BRIEF ▸
Exactly how many lines in the entries contain "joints"? Give that number alone.

━━ RECORDS SUPPLIED ━━

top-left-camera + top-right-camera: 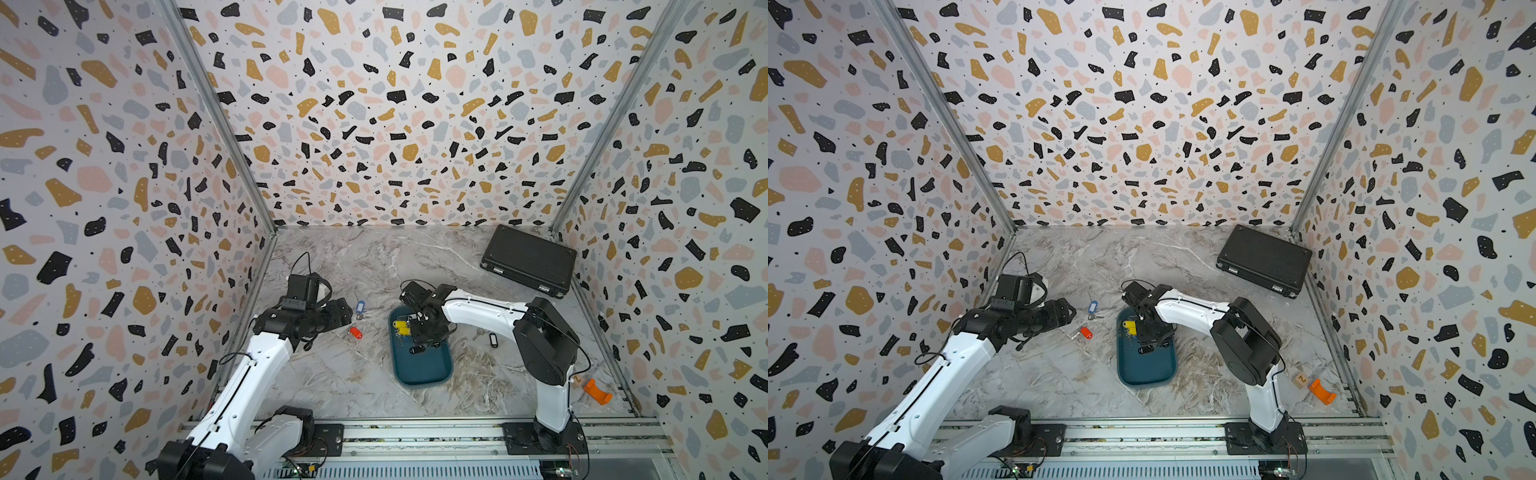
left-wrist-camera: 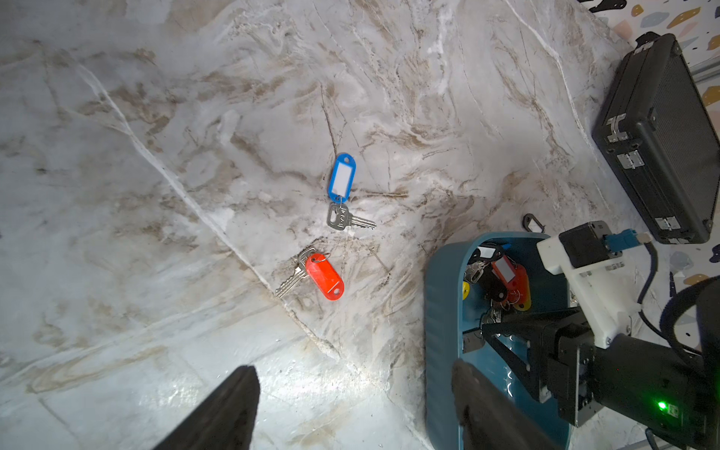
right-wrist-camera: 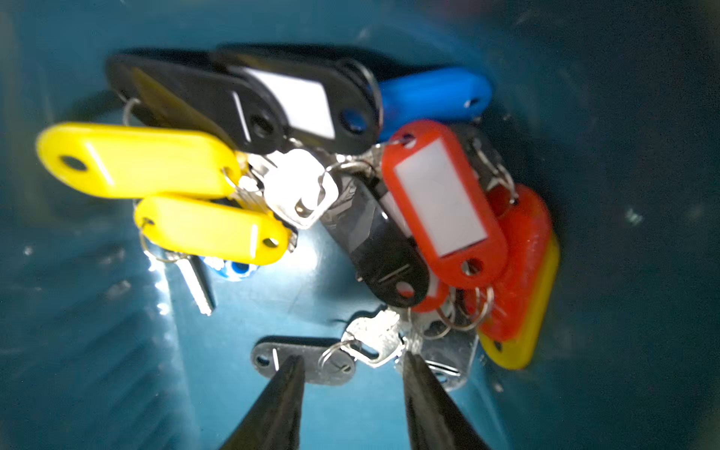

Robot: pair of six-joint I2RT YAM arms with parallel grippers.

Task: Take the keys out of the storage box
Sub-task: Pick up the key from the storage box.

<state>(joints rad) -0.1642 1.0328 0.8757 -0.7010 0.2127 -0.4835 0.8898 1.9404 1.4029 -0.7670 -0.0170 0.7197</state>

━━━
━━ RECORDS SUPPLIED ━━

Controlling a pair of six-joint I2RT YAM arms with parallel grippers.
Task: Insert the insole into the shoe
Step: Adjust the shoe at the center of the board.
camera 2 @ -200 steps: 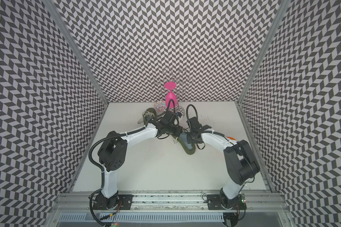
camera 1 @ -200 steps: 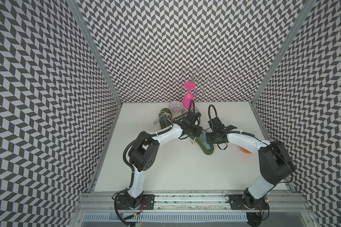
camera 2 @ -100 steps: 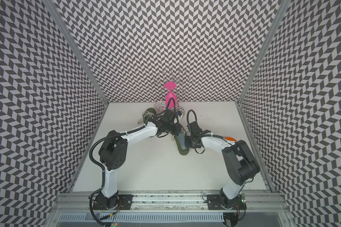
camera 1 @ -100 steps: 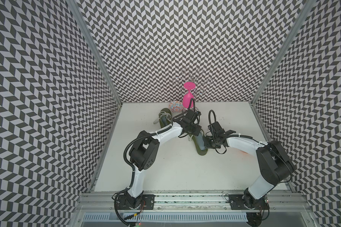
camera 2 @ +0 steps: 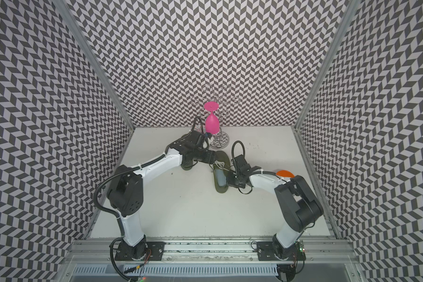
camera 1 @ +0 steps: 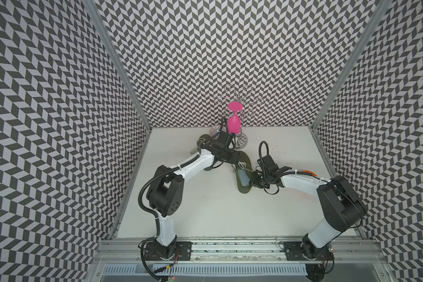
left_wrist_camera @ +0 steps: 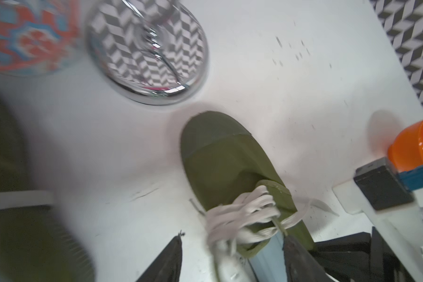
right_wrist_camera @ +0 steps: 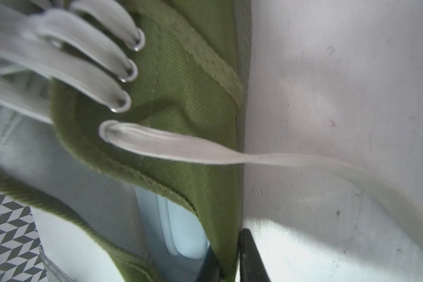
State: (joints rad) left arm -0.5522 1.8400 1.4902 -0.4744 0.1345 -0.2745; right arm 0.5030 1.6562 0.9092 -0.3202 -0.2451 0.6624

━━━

TASK SOLUTION ▸
2